[AUTOUR FIGÉ, AMORTI, SANS ATTENTE]
Autour figé, amorti, sans attente, comme si on y était nous aussi défait de tout mouvement, porté là ailleurs, avec seul dans la gorge qui grommelle le nœud qui grossit ; on regarde, le temps de s’arrêter ça ne veut rien dire, on s’imagine tout reconnaître, on ne voit rien.
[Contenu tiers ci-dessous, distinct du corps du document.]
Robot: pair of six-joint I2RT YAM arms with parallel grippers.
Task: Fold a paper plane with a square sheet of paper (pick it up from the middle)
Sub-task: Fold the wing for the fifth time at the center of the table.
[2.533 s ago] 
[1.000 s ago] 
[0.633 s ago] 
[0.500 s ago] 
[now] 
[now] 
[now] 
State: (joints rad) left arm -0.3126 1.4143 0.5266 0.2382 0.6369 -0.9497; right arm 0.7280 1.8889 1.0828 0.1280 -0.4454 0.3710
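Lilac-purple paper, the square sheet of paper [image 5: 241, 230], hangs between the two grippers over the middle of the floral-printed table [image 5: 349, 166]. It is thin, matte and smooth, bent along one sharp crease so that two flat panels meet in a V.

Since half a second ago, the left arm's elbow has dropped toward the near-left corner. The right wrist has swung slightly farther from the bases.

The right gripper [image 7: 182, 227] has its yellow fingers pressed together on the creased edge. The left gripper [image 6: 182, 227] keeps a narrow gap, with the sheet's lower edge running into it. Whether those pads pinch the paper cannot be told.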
Ni vraiment dehors ni dedans totalement, on s’échappe de tout sans sortir de rien, on marche, on continue, ciel bleu, ciel gris, mer bleue, mer grise.
Ça vient de si loin, une simple résonance qui atteint, et secoue ; sur la digue, dans le vent, c’est bon. Même sans vent, et même sans digue. Brut c’est meilleur.
Emboitant le pas, toujours en train de se quitter, écrivant ailleurs, d’une même voix.
Ce qu’on vit pèse plus que la solitude des autres réunie. On est généreux le temps d’un mot, qui dure le temps qu’on le dit.
On est là les yeux fermés, exactement comme si c’était une attente. Quand la pluie mouille, l’intérieur est d’abord atteint au cœur, ça va ensuite autour ; là où l’intérieur et le dehors se confondent c’est le plus impossible à toucher, là où la tête repose, au plus près.
L’imprécision du vide au-dedans emporte tout, pas grand-chose qui ne nous y ramène, la digue, on la recommence — pas plus en dehors d’elle-même ne tiennent les choses qu’elles ne tiennent à l’intérieur de nous.
Coincé au milieu du flot portant devant, on se retourne sur des images qui reviennent sur les mots qu’elles cachent quand on veut les balayer, les images, elles font comme si elles calmaient les choses, et nous dans le même temps.
Les mots qui se tiennent au-dehors sont écrits du bout du corps, ils ont quitté l’histoire qui les a menés à cette solitude, pas de paix davantage, ça ne ralentit rien, au bout les cadavres s’empilent, par falaises, comme une épaisse image couleur millefeuille foncé.
Ludovic Degroote, La Digue, Éditions Unes, 1995, rééd. 2017, pp. 35, 36, 37.